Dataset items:
☆ ☆ ☆

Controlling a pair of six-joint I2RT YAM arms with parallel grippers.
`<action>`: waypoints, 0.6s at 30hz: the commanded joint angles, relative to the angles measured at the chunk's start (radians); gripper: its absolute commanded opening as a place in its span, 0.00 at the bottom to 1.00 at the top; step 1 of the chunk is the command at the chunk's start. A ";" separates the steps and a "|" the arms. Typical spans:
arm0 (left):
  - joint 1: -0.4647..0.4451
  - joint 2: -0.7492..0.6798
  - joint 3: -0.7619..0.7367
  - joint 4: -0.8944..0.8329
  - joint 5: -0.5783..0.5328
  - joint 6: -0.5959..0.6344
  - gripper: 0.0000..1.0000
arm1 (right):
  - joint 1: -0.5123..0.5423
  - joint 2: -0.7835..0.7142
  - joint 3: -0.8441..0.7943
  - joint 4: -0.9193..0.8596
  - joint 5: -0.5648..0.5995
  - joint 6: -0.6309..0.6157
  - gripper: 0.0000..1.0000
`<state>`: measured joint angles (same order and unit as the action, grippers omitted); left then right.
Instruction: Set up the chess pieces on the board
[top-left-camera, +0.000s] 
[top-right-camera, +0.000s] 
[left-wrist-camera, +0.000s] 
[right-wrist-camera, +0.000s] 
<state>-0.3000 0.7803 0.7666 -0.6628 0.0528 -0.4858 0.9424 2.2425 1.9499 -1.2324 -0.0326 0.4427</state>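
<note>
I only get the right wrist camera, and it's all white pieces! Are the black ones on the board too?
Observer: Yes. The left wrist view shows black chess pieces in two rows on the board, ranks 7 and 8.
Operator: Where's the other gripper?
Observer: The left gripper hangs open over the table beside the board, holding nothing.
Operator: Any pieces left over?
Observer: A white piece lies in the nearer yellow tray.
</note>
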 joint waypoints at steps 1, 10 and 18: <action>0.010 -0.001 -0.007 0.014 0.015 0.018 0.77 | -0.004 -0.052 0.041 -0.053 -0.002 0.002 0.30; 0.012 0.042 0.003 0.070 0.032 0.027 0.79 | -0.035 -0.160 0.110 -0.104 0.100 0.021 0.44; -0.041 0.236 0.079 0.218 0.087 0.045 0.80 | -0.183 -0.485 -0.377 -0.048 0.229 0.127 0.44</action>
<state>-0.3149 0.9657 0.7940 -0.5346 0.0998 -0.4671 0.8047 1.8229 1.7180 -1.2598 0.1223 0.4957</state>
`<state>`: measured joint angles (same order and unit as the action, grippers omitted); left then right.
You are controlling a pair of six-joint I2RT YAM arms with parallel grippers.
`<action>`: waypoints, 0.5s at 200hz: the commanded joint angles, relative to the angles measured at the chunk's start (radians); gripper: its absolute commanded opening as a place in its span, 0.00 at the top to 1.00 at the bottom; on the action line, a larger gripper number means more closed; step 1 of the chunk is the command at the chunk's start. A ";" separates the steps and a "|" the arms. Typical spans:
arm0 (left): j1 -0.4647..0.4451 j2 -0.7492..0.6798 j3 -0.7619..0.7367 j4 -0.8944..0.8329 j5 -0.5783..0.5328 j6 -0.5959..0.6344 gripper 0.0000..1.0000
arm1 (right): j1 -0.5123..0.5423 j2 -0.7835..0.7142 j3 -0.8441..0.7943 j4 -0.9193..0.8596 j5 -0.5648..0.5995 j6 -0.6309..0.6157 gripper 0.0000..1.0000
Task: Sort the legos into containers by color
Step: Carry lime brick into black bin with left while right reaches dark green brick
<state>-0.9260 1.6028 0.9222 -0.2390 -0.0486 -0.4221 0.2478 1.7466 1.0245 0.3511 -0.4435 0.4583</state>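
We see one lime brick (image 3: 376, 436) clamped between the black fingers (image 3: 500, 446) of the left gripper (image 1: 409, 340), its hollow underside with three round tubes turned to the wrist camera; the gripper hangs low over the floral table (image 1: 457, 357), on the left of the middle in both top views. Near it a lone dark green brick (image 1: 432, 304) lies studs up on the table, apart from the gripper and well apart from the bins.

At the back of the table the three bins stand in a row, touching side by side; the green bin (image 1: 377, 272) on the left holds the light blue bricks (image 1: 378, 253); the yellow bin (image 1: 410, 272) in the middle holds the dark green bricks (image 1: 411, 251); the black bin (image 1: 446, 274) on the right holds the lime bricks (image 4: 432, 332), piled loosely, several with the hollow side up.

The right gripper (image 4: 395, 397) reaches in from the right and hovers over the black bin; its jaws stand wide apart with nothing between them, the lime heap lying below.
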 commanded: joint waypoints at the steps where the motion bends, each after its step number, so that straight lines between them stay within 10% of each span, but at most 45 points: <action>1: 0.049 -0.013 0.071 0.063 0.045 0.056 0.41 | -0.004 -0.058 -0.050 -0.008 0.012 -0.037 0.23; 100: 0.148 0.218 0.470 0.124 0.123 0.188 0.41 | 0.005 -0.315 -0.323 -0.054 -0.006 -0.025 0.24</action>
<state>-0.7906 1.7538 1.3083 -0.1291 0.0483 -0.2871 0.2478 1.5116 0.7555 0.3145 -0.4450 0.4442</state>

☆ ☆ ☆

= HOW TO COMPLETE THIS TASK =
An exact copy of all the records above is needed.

= TASK RESPONSE =
Controlling a pair of six-joint I2RT YAM arms with parallel grippers.
`<action>`: waypoints, 0.6s at 30hz: the commanded joint angles, relative to the angles measured at the chunk's start (radians); gripper: its absolute commanded opening as a place in its span, 0.00 at the bottom to 1.00 at the top; step 1 of the chunk is the command at the chunk's start. A ";" separates the steps and a "|" the arms. Typical spans:
arm0 (left):
  - joint 1: -0.4647..0.4451
  - joint 2: -0.7492..0.6798
  - joint 3: -0.7619..0.7367
  - joint 4: -0.8944..0.8329
  - joint 5: -0.5783..0.5328
  - joint 6: -0.5959..0.6344
  - gripper: 0.0000..1.0000
arm1 (right):
  - joint 1: -0.5123..0.5423
  - joint 2: -0.7835..0.7142
  - joint 3: -0.8441..0.7943
  - joint 4: -0.9193..0.8596
  - joint 5: -0.5648..0.5995
  - joint 6: -0.6309..0.6157
  - gripper: 0.0000..1.0000
`<state>`: measured joint angles (same order and unit as the action, grippers omitted); left then right.
Instruction: Set up the chess pieces on the board
[top-left-camera, +0.000s] 
[top-right-camera, +0.000s] 
[left-wrist-camera, +0.000s] 
[right-wrist-camera, +0.000s] 
<state>-0.3000 0.7803 0.7666 -0.6628 0.0528 -0.4858 0.9424 2.2425 1.9499 -1.2324 -0.0326 0.4427</state>
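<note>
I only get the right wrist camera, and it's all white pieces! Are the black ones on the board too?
Observer: Yes. The left wrist view shows black chess pieces in two rows on the board, ranks 7 and 8.
Operator: Where's the other gripper?
Observer: The left gripper hangs open over the table beside the board, holding nothing.
Operator: Any pieces left over?
Observer: A white piece lies in the nearer yellow tray.
</note>
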 joint waypoints at steps 1, 10 and 18: <action>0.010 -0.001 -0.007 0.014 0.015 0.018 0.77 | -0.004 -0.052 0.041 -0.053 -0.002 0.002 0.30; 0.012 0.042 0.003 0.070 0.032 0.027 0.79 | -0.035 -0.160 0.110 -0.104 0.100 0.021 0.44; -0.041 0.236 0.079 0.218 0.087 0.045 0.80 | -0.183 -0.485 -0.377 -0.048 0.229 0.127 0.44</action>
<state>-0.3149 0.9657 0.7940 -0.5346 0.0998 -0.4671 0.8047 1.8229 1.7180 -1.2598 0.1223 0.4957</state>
`<state>`: measured joint angles (same order and unit as the action, grippers omitted); left then right.
You are controlling a pair of six-joint I2RT YAM arms with parallel grippers.
`<action>`: waypoints, 0.5s at 200hz: the commanded joint angles, relative to the angles measured at the chunk's start (radians); gripper: its absolute commanded opening as a place in its span, 0.00 at the top to 1.00 at the bottom; on the action line, a larger gripper number means more closed; step 1 of the chunk is the command at the chunk's start. A ";" separates the steps and a "|" the arms. Typical spans:
arm0 (left): j1 -0.4647..0.4451 j2 -0.7492..0.6798 j3 -0.7619..0.7367 j4 -0.8944..0.8329 j5 -0.5783..0.5328 j6 -0.5959..0.6344 gripper 0.0000..1.0000
arm1 (right): j1 -0.5123..0.5423 j2 -0.7835..0.7142 j3 -0.8441..0.7943 j4 -0.9193..0.8596 j5 -0.5648..0.5995 j6 -0.6309..0.6157 gripper 0.0000..1.0000
Task: Sort the legos into containers by color
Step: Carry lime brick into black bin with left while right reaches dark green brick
<state>-0.9260 1.6028 0.9222 -0.2390 -0.0486 -0.4221 0.2478 1.7466 1.0245 0.3511 -0.4435 0.4583</state>
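We see one lime brick (image 3: 376, 436) clamped between the black fingers (image 3: 500, 446) of the left gripper (image 1: 409, 340), its hollow underside with three round tubes turned to the wrist camera; the gripper hangs low over the floral table (image 1: 457, 357), on the left of the middle in both top views. Near it a lone dark green brick (image 1: 432, 304) lies studs up on the table, apart from the gripper and well apart from the bins.

At the back of the table the three bins stand in a row, touching side by side; the green bin (image 1: 377, 272) on the left holds the light blue bricks (image 1: 378, 253); the yellow bin (image 1: 410, 272) in the middle holds the dark green bricks (image 1: 411, 251); the black bin (image 1: 446, 274) on the right holds the lime bricks (image 4: 432, 332), piled loosely, several with the hollow side up.

The right gripper (image 4: 395, 397) reaches in from the right and hovers over the black bin; its jaws stand wide apart with nothing between them, the lime heap lying below.
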 commanded: joint waypoints at the steps where the motion bends, each after its step number, so that straight lines between them stay within 10% of each span, but at most 45 points: <action>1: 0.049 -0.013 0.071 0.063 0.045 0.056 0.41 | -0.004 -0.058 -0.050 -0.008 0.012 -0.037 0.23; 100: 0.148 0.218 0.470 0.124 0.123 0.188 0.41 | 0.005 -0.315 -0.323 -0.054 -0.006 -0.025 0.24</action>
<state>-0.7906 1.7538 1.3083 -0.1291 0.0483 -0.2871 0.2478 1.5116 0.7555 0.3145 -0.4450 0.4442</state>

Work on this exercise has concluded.